L'installazione di Glenda León è uno dei numerosi interventi che in occasione di questa Bienal de La Habana troviamo disseminati per la città. Può sembrare un fatto scontato, ma non lo è. A sottolinearlo, è il curatore stesso, Jorge Fernandez Torres, che – nell'ambito di una conversazione informale – evidenzia il significato di apertura. Lo prova il fatto che, per la prima volta, la mostra non risulta più concentrata in un'unica sede, come è sempre stato nelle edizioni scorse, ma si è invece espansa in numerosi punti della città: edifici, ma anche strade, piazze, il lungomare. A questo va aggiunto il fatto che la biennale vede un numero notevole di presenze internazionali, anche occidentali: un fenomeno nuovo per l'isola, che, fino a poco tempo fa, a livello istituzionale, resisteva a contatti e influenze ostentando autosufficienza.
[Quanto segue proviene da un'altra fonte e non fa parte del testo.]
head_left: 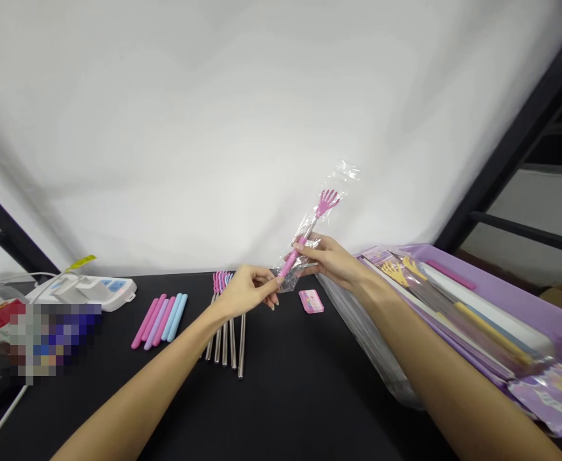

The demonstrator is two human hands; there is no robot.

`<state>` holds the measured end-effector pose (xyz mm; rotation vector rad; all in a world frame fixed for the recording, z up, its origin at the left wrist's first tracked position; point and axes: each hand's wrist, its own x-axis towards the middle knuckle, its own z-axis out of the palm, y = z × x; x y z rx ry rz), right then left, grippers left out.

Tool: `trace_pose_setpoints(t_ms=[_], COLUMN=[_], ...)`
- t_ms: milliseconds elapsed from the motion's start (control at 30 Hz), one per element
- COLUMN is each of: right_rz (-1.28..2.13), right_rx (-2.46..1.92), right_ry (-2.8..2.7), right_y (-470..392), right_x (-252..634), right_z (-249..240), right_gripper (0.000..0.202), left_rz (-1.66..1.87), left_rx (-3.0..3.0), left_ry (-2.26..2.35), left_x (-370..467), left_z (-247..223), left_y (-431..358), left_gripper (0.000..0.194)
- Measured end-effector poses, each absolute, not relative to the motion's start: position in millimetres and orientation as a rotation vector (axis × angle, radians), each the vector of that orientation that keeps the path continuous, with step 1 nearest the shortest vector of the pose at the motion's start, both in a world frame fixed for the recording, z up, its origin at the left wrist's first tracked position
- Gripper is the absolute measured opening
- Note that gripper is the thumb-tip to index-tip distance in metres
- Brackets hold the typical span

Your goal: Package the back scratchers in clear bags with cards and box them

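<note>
A pink back scratcher (328, 202) with a hand-shaped head and a metal rod sits inside a clear plastic bag (345, 171), tilted up to the right above the table. My left hand (255, 288) pinches the lower end of the bag and the handle. Higher up, my right hand (326, 259) grips the handle through the plastic with thumb and fingers. Below my left hand lie several metal rods (241, 346) with pink, purple and blue scratcher heads (219, 280), partly hidden by that hand. A small pink card (311, 301) rests on the table under my right hand.
Several pink, purple and blue handles (159, 320) lie in a row on the black table (281, 410). A white power strip (112, 291) stands at the left. On the right, a purple bin (497, 288) holds packaged scratchers, beside a stack of clear bags (367, 346).
</note>
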<state>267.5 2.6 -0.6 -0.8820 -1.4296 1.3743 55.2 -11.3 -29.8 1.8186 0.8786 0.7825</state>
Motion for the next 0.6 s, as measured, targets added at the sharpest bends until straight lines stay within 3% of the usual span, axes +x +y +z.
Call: trace_pose_setpoints(t_ms=[233, 333, 600], right_rz=[1.369, 1.397, 1.437], right_rx=[-0.955, -0.95, -0.896], right_ry=[-1.34, -1.371, -1.621], right_y=[7.6, 6.9, -4.7], right_x=[278.1, 280.4, 266.6], right_z=[-1.7, -2.5, 0.6], right_gripper=[0.021, 0.022, 0.026], left_rz=[0.926, 1.016, 0.995], left_rx=[2.272, 2.405, 2.012], left_ry=[0.744, 0.719, 0.771], left_x=[38.3, 38.6, 54.6], left_z=[-23.2, -24.2, -31.7], left_y=[-7.8, -5.6, -14.1], left_gripper=[0.038, 0.012, 0.02])
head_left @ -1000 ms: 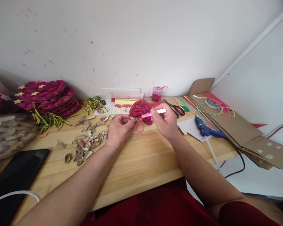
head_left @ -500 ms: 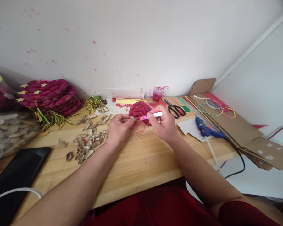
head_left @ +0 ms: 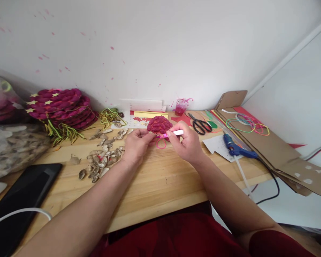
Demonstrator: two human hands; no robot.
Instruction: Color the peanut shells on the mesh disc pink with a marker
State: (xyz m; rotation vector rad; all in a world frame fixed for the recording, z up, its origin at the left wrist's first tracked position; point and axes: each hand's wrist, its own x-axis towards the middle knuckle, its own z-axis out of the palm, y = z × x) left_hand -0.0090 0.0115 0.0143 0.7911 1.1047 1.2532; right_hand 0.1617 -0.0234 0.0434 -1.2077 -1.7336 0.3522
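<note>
In the middle of the table stands a magenta shell-covered disc, with a pink cord loop at its near edge. My left hand is closed at the disc's lower left edge, thumb and fingers pinched on it. A slim white-and-pink stick, a brush or a pen, is gripped in my right hand. Its pink end reaches the disc's lower edge close to my left fingertips; the tip is too small to make out. Loose peanut shells lie left of my left hand.
A stack of magenta discs with stars and a bag of shells stand left, near a black tablet. Behind is a cup of pink paint. Scissors, a blue glue gun and cardboard lie right.
The view has shifted slightly, so the table things appear a little farther right. My right hand has tilted the stick slightly, its pink end staying by the disc's lower edge.
</note>
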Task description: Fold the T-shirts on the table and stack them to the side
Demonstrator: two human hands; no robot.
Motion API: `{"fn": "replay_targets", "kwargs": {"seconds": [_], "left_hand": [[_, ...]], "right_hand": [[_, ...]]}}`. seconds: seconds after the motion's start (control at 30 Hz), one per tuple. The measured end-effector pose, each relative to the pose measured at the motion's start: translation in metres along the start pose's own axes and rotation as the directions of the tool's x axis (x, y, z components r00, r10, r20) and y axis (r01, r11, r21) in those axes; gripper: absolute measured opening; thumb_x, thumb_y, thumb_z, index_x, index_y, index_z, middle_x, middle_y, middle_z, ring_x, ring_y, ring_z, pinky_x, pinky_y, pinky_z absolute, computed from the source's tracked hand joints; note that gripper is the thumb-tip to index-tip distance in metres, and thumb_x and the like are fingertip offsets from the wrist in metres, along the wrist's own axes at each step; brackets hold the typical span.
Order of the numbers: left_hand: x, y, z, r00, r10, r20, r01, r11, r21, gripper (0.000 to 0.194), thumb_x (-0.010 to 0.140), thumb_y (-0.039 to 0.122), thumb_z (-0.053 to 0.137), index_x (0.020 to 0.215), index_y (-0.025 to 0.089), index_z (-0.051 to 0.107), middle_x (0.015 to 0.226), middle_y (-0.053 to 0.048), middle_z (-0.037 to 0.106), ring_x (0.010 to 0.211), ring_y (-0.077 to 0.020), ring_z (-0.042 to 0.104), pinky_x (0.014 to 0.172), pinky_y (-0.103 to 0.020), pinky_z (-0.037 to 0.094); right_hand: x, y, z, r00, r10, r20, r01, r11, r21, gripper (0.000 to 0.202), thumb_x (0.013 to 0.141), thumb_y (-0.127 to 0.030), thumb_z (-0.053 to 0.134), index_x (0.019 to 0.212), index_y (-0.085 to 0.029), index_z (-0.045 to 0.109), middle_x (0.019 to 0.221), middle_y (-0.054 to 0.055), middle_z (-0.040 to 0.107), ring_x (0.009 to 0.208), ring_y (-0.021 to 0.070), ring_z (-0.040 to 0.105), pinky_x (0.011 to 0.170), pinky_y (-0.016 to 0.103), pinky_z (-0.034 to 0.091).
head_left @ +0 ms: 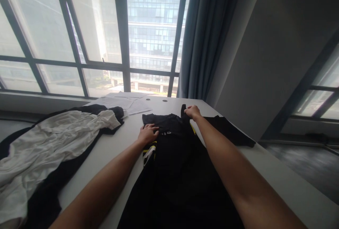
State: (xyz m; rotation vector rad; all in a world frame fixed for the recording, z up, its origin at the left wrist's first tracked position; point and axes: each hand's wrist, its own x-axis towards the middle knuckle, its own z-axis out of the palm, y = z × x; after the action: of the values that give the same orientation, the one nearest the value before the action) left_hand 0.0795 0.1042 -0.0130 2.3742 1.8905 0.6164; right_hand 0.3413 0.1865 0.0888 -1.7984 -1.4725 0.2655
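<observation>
A black garment (169, 124) with a small white print lies on the white table (127, 151) in front of me. Yellow and white patterned trim (150, 154) shows along its left side. My left hand (148, 134) rests on the garment's left edge with its fingers laid over the cloth. Pinched in the fingers of my right hand (192, 112) is a dark strip of the garment, raised at its upper right. Black cloth continues to the bottom of the view; where the garment meets my own clothing I cannot tell.
A crumpled white garment (60, 140) lies over dark clothing (50, 183) at the left. White sheets of paper (137, 106) are at the table's far side. Black cloth (230, 130) lies at the right edge. Windows (153, 27) and a blue-grey curtain (206, 38) stand behind.
</observation>
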Motion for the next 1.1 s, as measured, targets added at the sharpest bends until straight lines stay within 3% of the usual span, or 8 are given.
{"fn": "replay_targets", "kwargs": {"seconds": [0.1, 0.17, 0.3, 0.47, 0.57, 0.77, 0.93, 1.1], "left_hand": [[-0.001, 0.001, 0.0, 1.0, 0.004, -0.001, -0.004, 1.0, -0.015, 0.045, 0.094, 0.05, 0.043, 0.129, 0.031, 0.065, 0.145, -0.004, 0.054, 0.137, -0.0276, 0.042, 0.115, -0.049, 0.026], [0.0, 0.001, -0.001, 1.0, -0.001, -0.009, 0.001, 0.999, -0.035, 0.045, 0.095, 0.048, 0.041, 0.13, 0.029, 0.064, 0.145, -0.004, 0.055, 0.137, -0.0267, 0.042, 0.116, -0.048, 0.026], [0.001, 0.001, -0.002, 0.998, -0.042, -0.04, 0.039, 0.995, -0.093, 0.044, 0.098, 0.036, 0.035, 0.129, 0.022, 0.062, 0.14, -0.008, 0.059, 0.133, -0.0257, 0.048, 0.114, -0.046, 0.028], [-0.001, 0.003, -0.004, 0.991, -0.062, -0.117, 0.042, 0.986, -0.163, 0.051, 0.097, 0.033, 0.04, 0.147, 0.022, 0.043, 0.135, -0.009, 0.063, 0.126, -0.0242, 0.055, 0.11, -0.042, 0.034], [-0.004, 0.004, -0.005, 0.991, 0.088, -0.105, -0.099, 0.99, -0.098, 0.039, 0.095, 0.035, 0.048, 0.132, 0.029, 0.059, 0.141, -0.005, 0.058, 0.133, -0.0254, 0.048, 0.116, -0.049, 0.026], [-0.005, 0.005, -0.006, 0.969, 0.175, -0.174, -0.189, 0.98, -0.068, 0.026, 0.095, 0.025, 0.048, 0.094, 0.025, 0.074, 0.116, -0.004, 0.072, 0.114, -0.0226, 0.061, 0.116, -0.048, 0.026], [-0.004, 0.003, -0.007, 0.965, 0.13, -0.228, -0.158, 0.981, -0.113, 0.025, 0.091, 0.025, 0.052, 0.09, 0.022, 0.076, 0.096, -0.007, 0.076, 0.097, -0.0232, 0.066, 0.101, -0.039, 0.044], [0.001, -0.002, -0.01, 0.981, -0.015, -0.192, -0.038, 0.963, -0.268, 0.026, 0.079, 0.022, 0.06, 0.1, 0.025, 0.076, 0.085, 0.0, 0.075, 0.082, -0.0189, 0.068, 0.087, -0.03, 0.05]], "right_hand": [[-0.022, -0.038, 0.021, 0.999, 0.022, 0.034, -0.024, 0.998, 0.051, 0.046, 0.077, -0.016, 0.069, 0.122, -0.01, 0.061, 0.117, 0.014, 0.068, 0.103, 0.022, 0.064, 0.089, 0.029, 0.051], [-0.042, -0.053, 0.037, 0.973, -0.081, 0.215, 0.053, 0.99, 0.133, 0.056, 0.079, -0.021, 0.071, 0.133, -0.015, 0.055, 0.114, 0.01, 0.07, 0.092, 0.0185, 0.067, 0.081, 0.026, 0.053], [-0.075, -0.055, 0.057, 0.77, -0.265, 0.58, 0.242, 0.963, 0.119, 0.046, 0.087, -0.039, 0.066, 0.127, -0.017, 0.061, 0.108, 0.008, 0.073, 0.088, 0.0184, 0.069, 0.08, 0.027, 0.053], [-0.086, -0.031, 0.053, 0.898, -0.254, 0.36, 0.37, 0.877, -0.305, 0.027, 0.092, -0.038, 0.055, 0.101, -0.02, 0.073, 0.11, 0.01, 0.072, 0.104, 0.0237, 0.066, 0.088, 0.031, 0.048], [-0.08, -0.015, 0.049, 0.948, -0.147, 0.283, 0.261, 0.866, -0.427, 0.03, 0.089, -0.037, 0.056, 0.108, -0.02, 0.071, 0.116, 0.012, 0.07, 0.107, 0.0264, 0.065, 0.085, 0.033, 0.049], [-0.061, 0.011, 0.059, 0.911, -0.091, 0.401, 0.272, 0.864, -0.423, 0.057, 0.083, -0.038, 0.062, 0.137, -0.02, 0.056, 0.135, 0.014, 0.06, 0.122, 0.0299, 0.057, 0.096, 0.038, 0.047], [-0.063, 0.023, 0.072, 0.899, -0.146, 0.413, 0.309, 0.88, -0.361, 0.064, 0.088, -0.034, 0.054, 0.15, -0.022, 0.04, 0.149, 0.012, 0.047, 0.133, 0.03, 0.048, 0.106, 0.043, 0.04], [-0.08, 0.034, 0.076, 0.914, -0.26, 0.313, 0.339, 0.911, -0.236, 0.052, 0.093, -0.03, 0.045, 0.144, -0.021, 0.047, 0.144, 0.011, 0.053, 0.13, 0.0263, 0.05, 0.109, 0.041, 0.036]]}}
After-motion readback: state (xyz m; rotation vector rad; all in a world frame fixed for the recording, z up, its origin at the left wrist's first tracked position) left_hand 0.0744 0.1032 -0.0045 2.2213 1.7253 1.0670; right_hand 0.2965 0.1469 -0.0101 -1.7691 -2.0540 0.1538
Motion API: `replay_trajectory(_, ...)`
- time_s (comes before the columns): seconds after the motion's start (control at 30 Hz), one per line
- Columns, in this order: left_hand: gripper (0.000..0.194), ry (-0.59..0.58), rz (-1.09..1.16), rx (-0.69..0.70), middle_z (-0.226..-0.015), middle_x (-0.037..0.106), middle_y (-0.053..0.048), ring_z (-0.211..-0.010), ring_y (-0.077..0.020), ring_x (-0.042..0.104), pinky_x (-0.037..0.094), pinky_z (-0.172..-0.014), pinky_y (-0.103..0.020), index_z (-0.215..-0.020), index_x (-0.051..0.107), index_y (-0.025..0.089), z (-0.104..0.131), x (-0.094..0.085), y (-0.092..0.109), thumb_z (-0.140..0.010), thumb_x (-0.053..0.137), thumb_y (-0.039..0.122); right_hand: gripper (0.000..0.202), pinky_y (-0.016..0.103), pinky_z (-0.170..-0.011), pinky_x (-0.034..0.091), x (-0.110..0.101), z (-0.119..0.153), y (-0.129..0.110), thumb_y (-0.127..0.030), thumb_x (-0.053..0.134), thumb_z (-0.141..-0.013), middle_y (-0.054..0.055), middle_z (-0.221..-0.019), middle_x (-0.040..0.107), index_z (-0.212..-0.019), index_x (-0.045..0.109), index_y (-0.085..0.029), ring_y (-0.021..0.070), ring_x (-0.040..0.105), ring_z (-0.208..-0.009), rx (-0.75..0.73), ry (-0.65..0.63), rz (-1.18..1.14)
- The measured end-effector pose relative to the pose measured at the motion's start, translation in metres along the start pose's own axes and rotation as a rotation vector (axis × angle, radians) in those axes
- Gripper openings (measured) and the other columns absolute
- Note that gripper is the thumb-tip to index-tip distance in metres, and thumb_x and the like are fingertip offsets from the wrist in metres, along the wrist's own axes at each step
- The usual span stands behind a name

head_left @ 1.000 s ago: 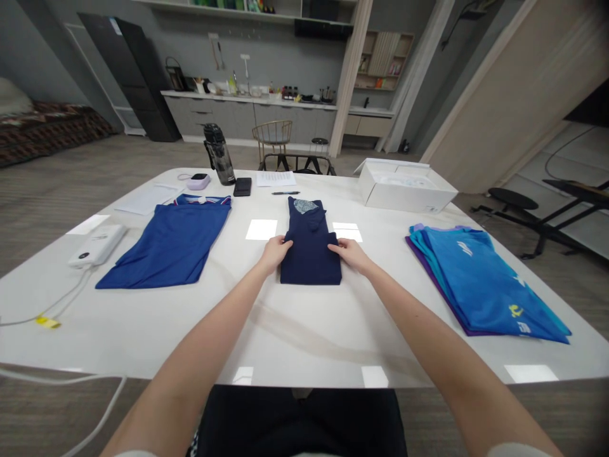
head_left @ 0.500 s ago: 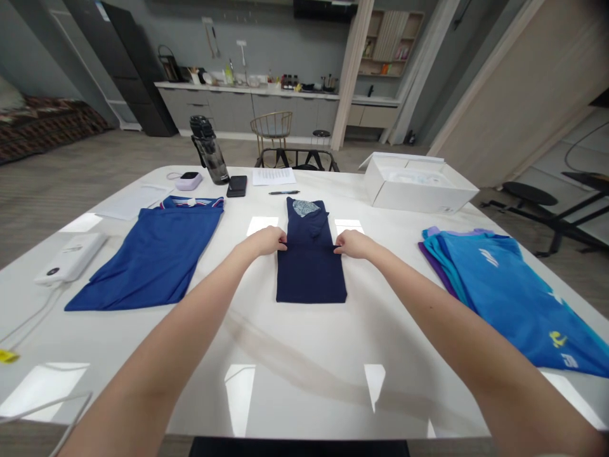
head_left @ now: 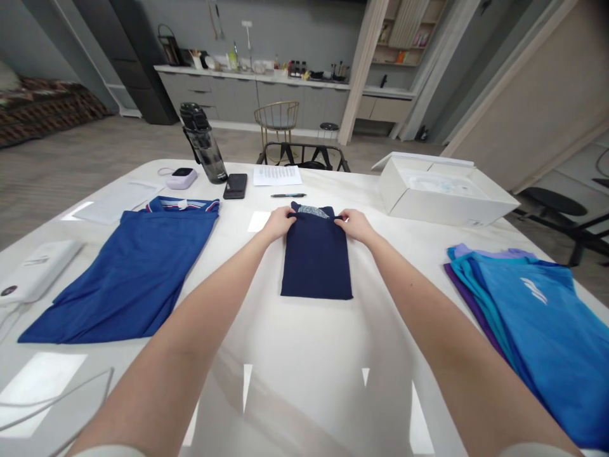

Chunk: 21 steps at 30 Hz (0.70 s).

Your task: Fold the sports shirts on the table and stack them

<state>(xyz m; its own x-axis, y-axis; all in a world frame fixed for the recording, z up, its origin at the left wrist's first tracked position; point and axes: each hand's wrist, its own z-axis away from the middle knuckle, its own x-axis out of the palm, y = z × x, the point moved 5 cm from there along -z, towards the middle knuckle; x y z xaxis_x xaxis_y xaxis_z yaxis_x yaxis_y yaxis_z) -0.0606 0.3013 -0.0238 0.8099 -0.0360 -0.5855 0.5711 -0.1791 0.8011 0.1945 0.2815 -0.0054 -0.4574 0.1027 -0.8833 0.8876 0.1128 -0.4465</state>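
A dark navy shirt, folded into a narrow block, lies in the middle of the white table. Its grey patterned neck lining peeks out at the far end. My left hand pinches the far left corner of the upper fold. At the far right corner, my right hand pinches the same layer between thumb and fingers. The near edge of the shirt rests flat on the table.
To the left lie a blue shirt, a white power bank and a phone. A tall bottle, a pen and a printed sheet are behind. At right are a white box and stacked shirts.
Both hands have carried the pinched fold of the navy shirt away from me, up to the collar end. The layer now covers most of the shirt, and the view has tilted slightly.
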Motion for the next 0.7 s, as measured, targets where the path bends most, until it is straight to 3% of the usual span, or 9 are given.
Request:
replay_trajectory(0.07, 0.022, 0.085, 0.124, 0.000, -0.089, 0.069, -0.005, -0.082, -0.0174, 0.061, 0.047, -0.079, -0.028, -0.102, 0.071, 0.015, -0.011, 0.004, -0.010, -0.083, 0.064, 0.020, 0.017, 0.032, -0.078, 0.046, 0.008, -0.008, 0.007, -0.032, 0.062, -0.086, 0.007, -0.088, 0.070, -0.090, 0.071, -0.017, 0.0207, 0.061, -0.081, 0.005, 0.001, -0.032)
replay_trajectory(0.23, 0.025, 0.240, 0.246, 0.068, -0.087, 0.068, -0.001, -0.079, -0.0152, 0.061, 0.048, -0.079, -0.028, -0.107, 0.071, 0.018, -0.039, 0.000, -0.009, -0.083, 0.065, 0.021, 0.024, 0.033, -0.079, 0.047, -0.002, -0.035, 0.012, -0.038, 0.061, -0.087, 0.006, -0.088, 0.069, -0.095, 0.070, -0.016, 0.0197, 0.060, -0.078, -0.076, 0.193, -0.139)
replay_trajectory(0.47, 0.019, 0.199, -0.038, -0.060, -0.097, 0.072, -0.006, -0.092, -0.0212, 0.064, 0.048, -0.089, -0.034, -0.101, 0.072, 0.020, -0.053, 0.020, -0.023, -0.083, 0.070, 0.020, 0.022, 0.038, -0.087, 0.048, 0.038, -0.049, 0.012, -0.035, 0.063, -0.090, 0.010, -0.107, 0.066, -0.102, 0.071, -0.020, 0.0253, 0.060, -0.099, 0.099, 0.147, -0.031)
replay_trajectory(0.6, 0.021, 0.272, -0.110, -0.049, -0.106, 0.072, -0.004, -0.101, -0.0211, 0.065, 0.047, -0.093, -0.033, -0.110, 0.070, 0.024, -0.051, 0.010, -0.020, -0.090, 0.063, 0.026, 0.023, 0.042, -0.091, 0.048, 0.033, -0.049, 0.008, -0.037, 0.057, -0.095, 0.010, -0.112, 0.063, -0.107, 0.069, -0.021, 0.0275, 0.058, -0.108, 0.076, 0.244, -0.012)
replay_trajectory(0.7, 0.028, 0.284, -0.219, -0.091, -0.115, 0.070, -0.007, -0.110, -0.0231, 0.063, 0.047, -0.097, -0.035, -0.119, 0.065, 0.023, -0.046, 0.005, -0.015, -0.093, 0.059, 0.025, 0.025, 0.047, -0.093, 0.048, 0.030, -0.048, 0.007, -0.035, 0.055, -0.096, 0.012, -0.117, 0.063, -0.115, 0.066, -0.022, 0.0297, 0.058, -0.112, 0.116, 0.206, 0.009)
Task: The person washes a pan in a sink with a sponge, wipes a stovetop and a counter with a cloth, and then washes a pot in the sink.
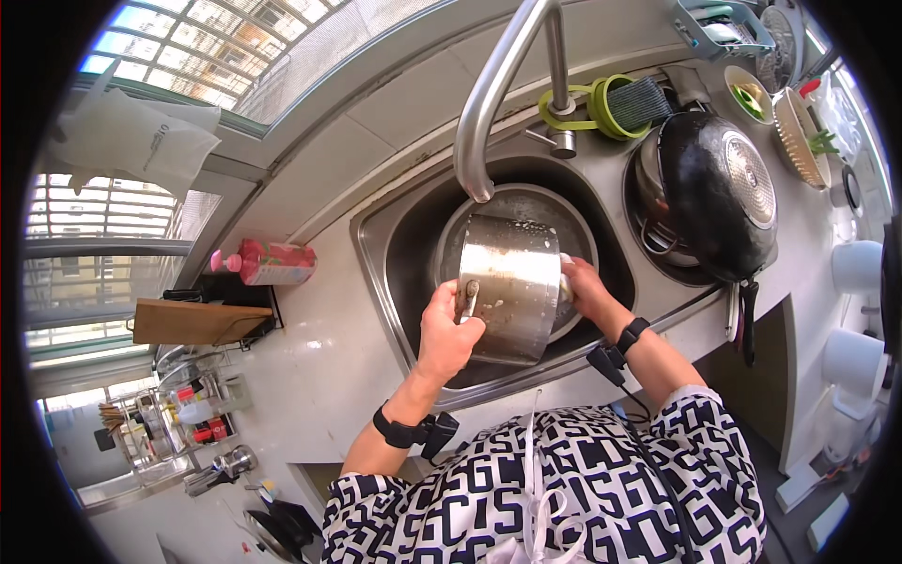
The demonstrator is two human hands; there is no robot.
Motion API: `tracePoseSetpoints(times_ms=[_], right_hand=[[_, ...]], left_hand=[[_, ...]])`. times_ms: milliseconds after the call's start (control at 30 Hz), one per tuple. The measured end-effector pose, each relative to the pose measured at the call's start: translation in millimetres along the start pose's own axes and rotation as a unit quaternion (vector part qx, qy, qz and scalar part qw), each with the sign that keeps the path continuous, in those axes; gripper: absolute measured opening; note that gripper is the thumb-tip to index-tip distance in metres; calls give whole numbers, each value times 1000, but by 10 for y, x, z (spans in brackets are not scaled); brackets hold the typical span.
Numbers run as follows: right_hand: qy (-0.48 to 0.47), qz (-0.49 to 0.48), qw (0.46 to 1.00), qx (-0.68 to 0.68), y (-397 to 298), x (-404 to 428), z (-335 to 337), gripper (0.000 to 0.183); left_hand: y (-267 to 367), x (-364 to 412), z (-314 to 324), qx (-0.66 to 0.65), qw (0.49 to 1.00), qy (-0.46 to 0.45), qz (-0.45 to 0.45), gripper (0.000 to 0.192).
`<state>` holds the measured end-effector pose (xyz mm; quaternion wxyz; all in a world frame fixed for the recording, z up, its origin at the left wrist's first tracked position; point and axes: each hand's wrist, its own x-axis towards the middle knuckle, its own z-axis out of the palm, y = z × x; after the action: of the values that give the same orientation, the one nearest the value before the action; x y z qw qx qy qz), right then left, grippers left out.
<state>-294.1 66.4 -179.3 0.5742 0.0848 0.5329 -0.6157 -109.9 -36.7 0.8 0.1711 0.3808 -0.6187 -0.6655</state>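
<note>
A stainless steel pot (pixel 511 282) lies tilted on its side over the sink, with soapy spots and brownish stains on its wall. My left hand (pixel 451 331) grips it by the side handle at its left. At the pot's right end is my right hand (pixel 581 282), partly hidden, holding something whitish, perhaps a cloth or foam, against the pot. Beneath the pot, a large round metal basin (pixel 451 229) sits in the sink (pixel 402 310). The curved faucet (pixel 476 162) reaches over the basin; whether water runs cannot be told.
Right of the sink, a black wok (pixel 705 190) rests bottom outward on stacked pots. Behind are green cups (pixel 606 109) with a grey scrubbing pad (pixel 638 106). To the left lie a pink pump bottle (pixel 264 262) and a wooden cutting board (pixel 197 323). Bowls stand at the far right.
</note>
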Motion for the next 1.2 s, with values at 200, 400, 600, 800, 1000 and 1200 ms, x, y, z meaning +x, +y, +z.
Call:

Il Gran Teatro ospita invece le opere di artisti di provenienza variegata. Opere poco legate tra loro, ma in molti casi interessanti; c'è, per esempio, la videoanimazione di Mona Marzouk, che prefigura un futuro in cui uomo, animale e macchina si ibrideranno fino a costituire un tutt'uno; o l'installazione di Rafael Lozano-Hemmer, una sorta di ritratto biometrico sotto forma di apparato respiratorio che si attiva al ritmo di 10.000 volte al giorno, il ritmo normale di un adulto. O ancora il lavoro Apuntes en el hielo di Celia & Yunior: un video e una pila di copie di una tesi di dottorato in sociologia, sulla società cubana: una tesi basata su una ricerca approfondita, circonstanziata, rigorosa, che fornisce una quantità di informazioni sulle quali poter basare un processo di cambiamento… Se solo esistesse una volontà di cambiamento. Purtroppo, invece, i fascicoli restano lì, inerti, ancora imballati.
Nata nel 1984, la Biennale dell'Avana si presentò inizialmente come piattaforma in cui presentare l'arte di aree geopolitiche considerate allora non centrali, da Cuba stessa con tutta l'area caraibica, all'America Latina, all'India.